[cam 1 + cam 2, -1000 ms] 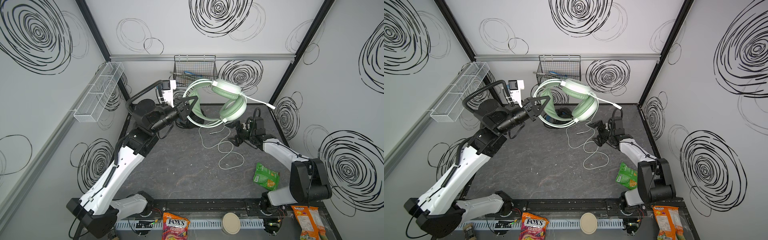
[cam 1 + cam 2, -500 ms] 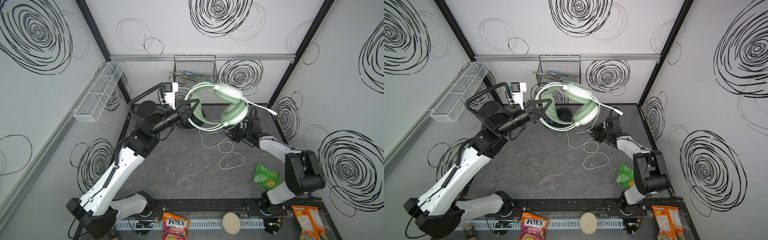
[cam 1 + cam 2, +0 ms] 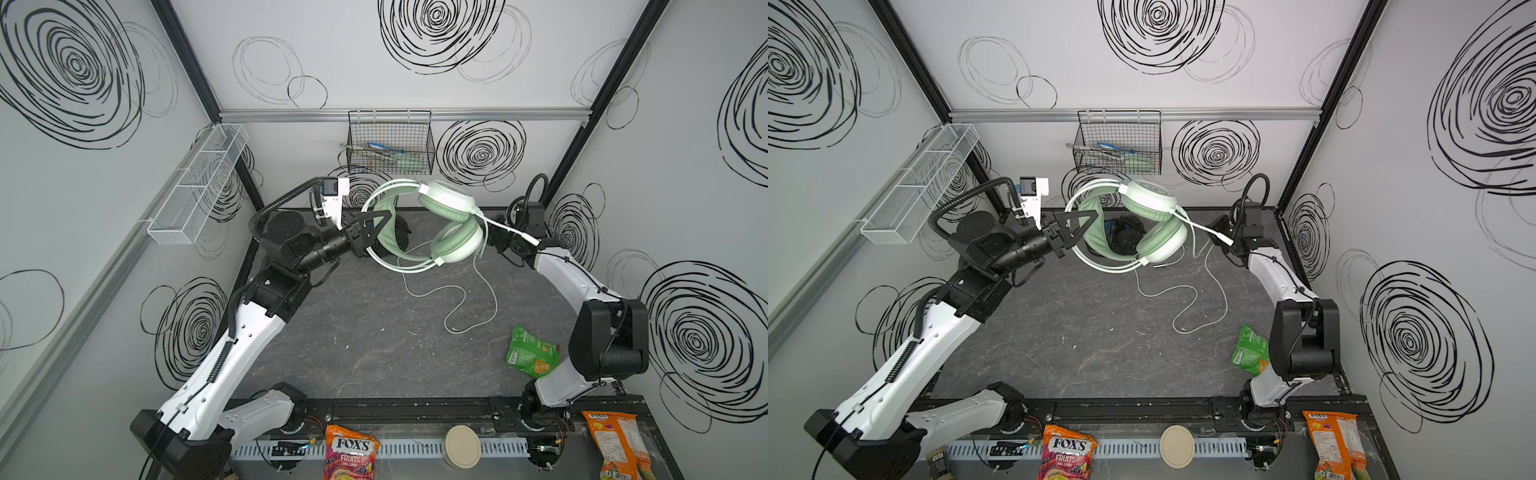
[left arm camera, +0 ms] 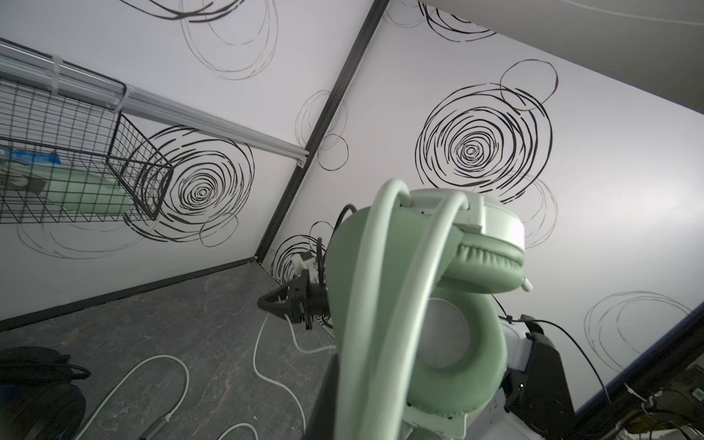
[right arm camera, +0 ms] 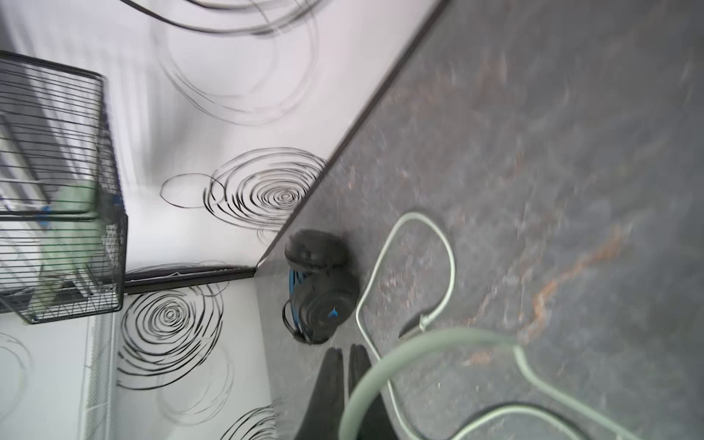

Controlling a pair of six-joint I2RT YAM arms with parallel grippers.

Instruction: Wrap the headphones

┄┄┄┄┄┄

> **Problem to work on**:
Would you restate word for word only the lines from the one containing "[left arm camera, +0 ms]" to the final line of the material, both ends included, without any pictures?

> **Task answer**:
[left arm camera, +0 ms] 
[right arm camera, +0 ms] 

Controlling a pair of six-joint I2RT YAM arms with parallel grippers.

Instruction: Wrap the headphones

The exercise has been fully completed.